8th Governor of West Florida
- In office December 1809 – October 1810
- Preceded by: Vicente Folch y Juan
- Succeeded by: Francisco Collell

10th Governor of West Florida
- In office April 1811 – June 1812
- Preceded by: Francisco Collell
- Succeeded by: Mauricio de Zúñiga

15th Governor of West Florida
- In office September 1816 – November 1816
- Preceded by: Mauricio de Zúñiga
- Succeeded by: José Fascot

Personal details
- Born: April 22, 1761 New Orleans, Louisiana
- Died: November 25, 1825 (aged 64) Cuba
- Profession: Colonial administrator and commander of the Spanish presidio of Mobile, Alabama

= Francisco San Maxent =

Spanish colonial official

Francisco Maximiliano de San Maxent La Roche (April 22, 1761 - November 25, 1825) was the interim governor of West Florida.

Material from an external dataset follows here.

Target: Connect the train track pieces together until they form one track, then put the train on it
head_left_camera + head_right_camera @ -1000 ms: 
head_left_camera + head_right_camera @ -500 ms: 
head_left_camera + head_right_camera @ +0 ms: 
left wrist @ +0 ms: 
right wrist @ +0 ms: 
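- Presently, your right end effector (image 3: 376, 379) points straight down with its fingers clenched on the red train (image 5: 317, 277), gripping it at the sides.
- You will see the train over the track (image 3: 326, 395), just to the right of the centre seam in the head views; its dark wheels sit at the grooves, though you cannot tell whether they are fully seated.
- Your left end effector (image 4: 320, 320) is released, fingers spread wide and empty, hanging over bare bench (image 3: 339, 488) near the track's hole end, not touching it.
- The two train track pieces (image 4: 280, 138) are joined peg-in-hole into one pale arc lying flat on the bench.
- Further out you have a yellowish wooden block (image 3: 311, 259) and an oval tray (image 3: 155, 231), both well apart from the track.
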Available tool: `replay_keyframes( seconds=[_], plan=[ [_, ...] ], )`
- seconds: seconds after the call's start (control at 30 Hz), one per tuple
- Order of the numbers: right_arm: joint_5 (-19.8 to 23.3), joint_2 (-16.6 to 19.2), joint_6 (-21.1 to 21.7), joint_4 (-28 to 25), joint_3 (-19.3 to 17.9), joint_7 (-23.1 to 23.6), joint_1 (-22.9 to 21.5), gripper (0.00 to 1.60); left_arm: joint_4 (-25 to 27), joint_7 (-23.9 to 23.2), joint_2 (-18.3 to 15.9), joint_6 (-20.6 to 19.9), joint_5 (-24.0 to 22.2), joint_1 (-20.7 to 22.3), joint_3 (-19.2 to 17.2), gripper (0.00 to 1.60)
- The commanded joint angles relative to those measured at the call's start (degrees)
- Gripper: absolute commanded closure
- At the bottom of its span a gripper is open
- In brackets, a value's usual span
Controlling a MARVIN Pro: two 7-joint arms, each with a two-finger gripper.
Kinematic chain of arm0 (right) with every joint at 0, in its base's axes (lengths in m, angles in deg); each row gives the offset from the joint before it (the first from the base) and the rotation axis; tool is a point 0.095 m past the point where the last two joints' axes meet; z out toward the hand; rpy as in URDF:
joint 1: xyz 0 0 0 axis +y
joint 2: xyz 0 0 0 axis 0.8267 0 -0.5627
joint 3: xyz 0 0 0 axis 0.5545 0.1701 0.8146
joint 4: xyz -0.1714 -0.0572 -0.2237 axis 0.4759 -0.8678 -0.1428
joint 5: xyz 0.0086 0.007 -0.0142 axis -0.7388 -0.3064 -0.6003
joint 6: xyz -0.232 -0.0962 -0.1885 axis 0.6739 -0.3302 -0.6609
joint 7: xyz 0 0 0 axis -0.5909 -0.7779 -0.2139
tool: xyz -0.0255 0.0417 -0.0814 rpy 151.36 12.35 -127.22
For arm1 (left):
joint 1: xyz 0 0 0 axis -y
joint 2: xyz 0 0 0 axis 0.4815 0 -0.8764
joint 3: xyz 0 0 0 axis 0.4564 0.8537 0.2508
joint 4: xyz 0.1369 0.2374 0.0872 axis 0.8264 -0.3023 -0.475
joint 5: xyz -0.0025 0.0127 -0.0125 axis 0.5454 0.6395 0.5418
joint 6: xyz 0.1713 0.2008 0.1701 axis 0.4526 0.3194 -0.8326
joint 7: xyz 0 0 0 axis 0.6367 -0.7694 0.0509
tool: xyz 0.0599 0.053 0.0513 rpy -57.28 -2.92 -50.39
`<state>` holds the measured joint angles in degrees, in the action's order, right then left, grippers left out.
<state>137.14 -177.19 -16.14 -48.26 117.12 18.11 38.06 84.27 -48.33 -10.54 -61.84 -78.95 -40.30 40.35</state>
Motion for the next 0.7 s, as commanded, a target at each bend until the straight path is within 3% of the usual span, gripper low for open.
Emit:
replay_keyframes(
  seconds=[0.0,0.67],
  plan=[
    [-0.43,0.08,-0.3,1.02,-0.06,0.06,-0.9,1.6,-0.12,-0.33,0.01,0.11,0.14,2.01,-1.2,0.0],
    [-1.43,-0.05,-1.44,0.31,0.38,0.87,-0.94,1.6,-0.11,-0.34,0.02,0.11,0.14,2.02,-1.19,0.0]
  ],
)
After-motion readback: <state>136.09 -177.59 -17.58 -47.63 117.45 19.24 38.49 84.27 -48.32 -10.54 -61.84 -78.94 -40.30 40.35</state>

He served four stints in the office of governor. He also commanded the Spanish forces in Mobile (1805-1807 and in 1811).

== Biography ==
Maximilien François de Saint-Maxent was born in New Orleans, Louisiana, to Gilbert Antoine de St. Maxent and Elizabeth LaRoche. He was the fourth of nine siblings.

Saint Maxent joined the Spanish army as a young man. On May 4, 1795 whilst holding the rank of Captain, he was appointed as the commanding officer of the Third Battalion, Louisiana Fixed Infantry Regiment.

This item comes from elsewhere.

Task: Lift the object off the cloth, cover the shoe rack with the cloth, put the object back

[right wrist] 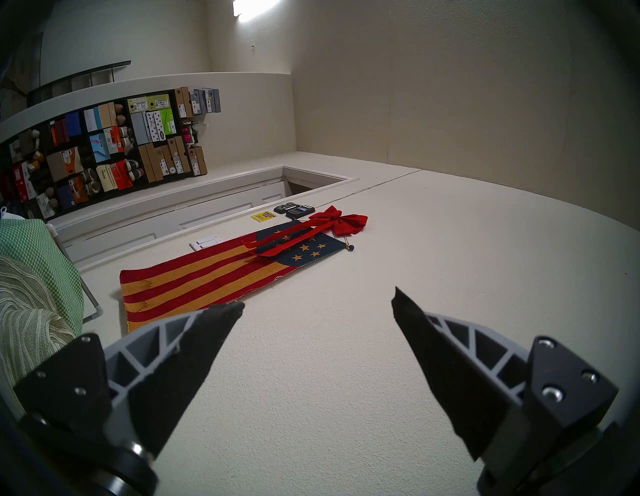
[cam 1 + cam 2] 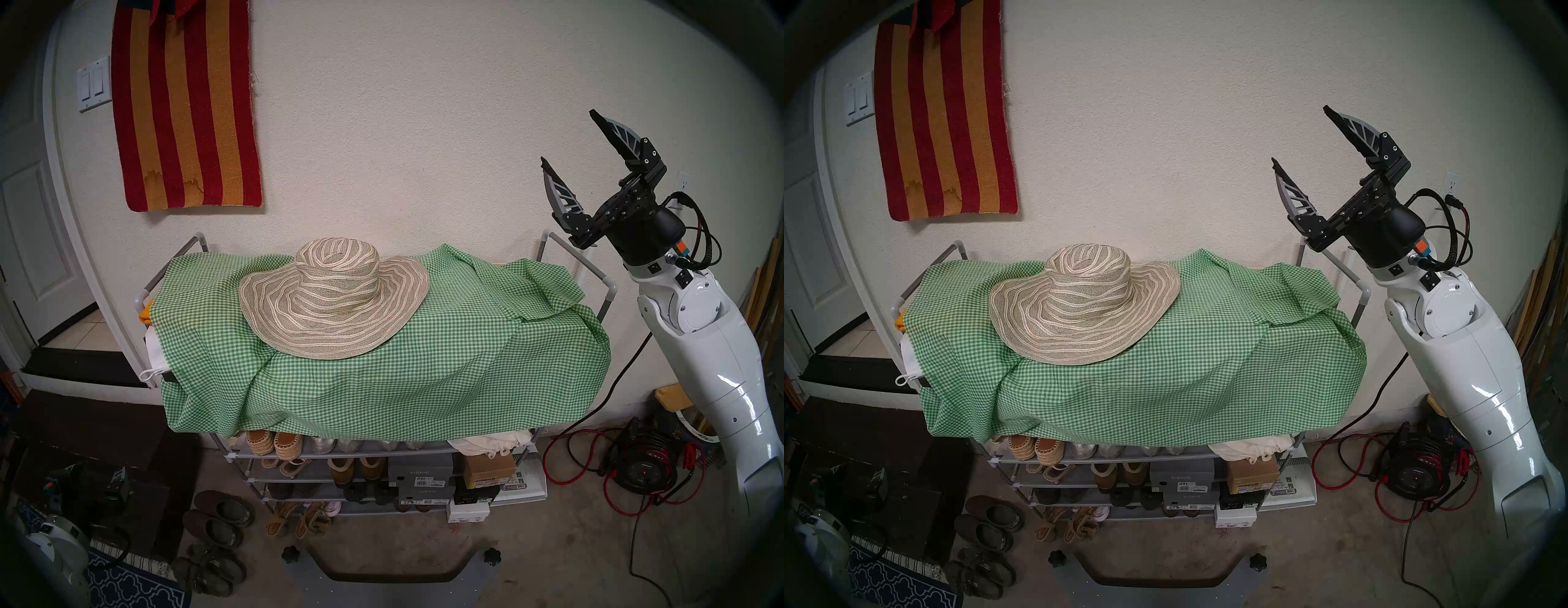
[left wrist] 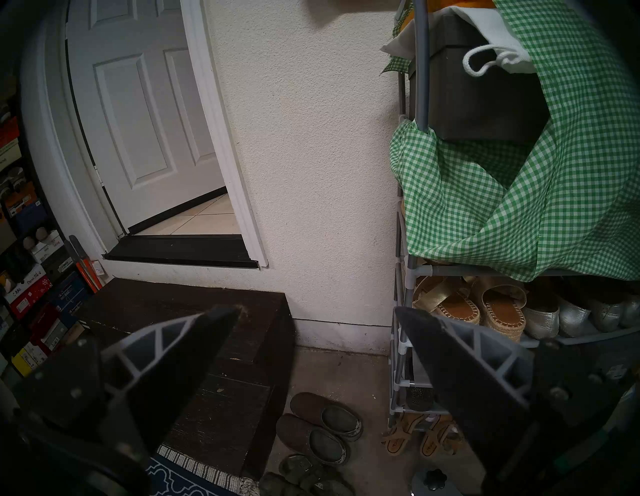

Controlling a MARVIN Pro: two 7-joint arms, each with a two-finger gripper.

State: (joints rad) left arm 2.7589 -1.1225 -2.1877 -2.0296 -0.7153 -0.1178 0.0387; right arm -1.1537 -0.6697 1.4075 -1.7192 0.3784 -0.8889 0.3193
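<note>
Woven beige-and-cream striped sun hat (image 2: 333, 297) sits on the green-and-white gingham cloth (image 2: 424, 361) draped over the grey tube shoe rack (image 2: 322, 456).

The hat rests crown-up left of the covered top's centre, its brim overhanging the front fold. At three o'clock from it, the right gripper (image 2: 568, 142) points up toward the wall, fingers spread apart and empty. The left gripper (image 3: 317, 317), low at the rack's eight o'clock, is likewise parted, holding nothing, near brown slippers (image 3: 320, 429) on the floor.
</note>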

He was appointed commandant of Mobile on 16 July 1805. In 1807, while commanding Mobile, he got into a dispute with American commander Edmund P. Gaines at Fort Stoddert. San Maxent was commandant of Mobile until 30 August 1807. During 1807, he was promoted to Lieutenant Colonel.

In March 1809 he was appointed governor of Florida on an interim basis. He held the post for only two months and was removed in May of the same year. After a short period of governorship by Colonel Vicente Folch y Juan, Saint Maxent resumed the interim government of Florida in December 1809 and remained in office until October 1810. Shortly afterwards he returned to the post of commandant of Mobile, but he was replaced on 23 March 1811.

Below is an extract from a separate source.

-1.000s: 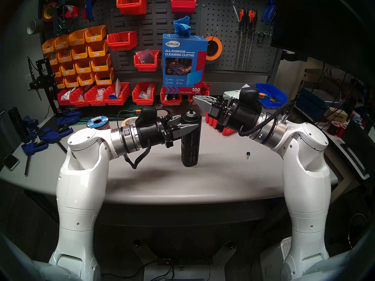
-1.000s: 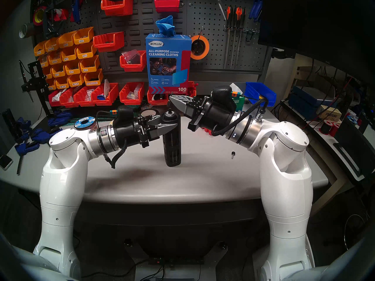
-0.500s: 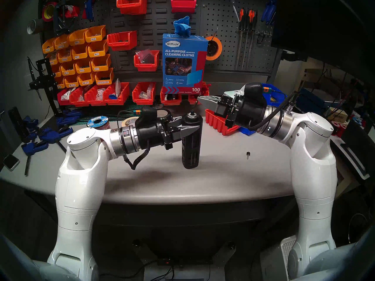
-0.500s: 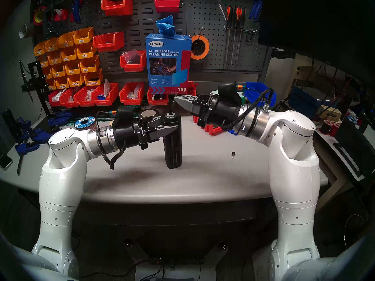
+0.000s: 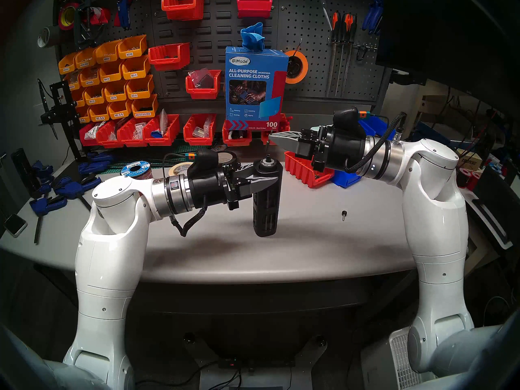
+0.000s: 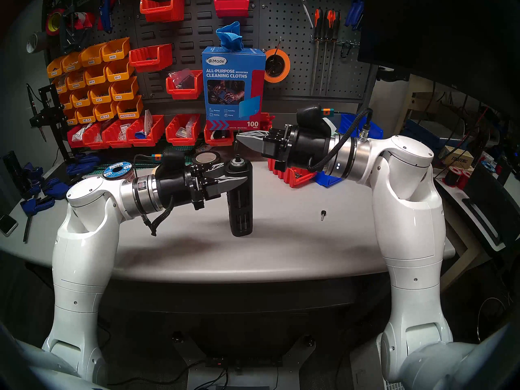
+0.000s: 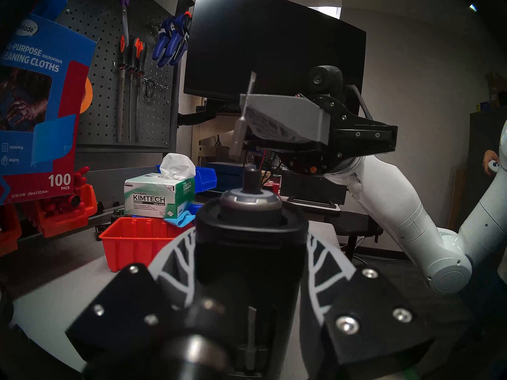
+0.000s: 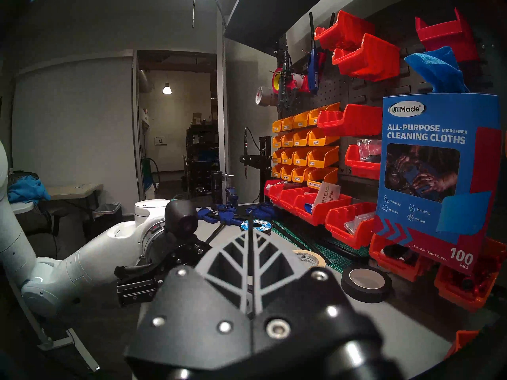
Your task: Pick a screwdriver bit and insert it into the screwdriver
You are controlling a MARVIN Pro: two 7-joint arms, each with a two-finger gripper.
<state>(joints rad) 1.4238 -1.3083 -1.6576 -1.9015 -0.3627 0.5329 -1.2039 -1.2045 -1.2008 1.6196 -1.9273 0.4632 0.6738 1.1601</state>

Just the following month Saint Maxent was appointed governor of Florida for the third time and he remained in office until June 1812. In 1814 he was promoted to Colonel and became the commanding officer of the Louisiana Fixed Infantry Regiment. In September 1816, he was appointed governor of Florida for the fourth time. However, like the first time he governed Florida, he held the office for only two months, as he was removed from office in November of that year. In 1817, he continued to be the commanding officer of the regiment, and was promoted to Brigadier General.

He died in Cuba in 1825.

== Personal life and legacy ==
San Maxent married Maria Irene Folch on 20 March 1805. She was the daughter of Vicente Folch, who preceded him as governor. Letters to and from him survive.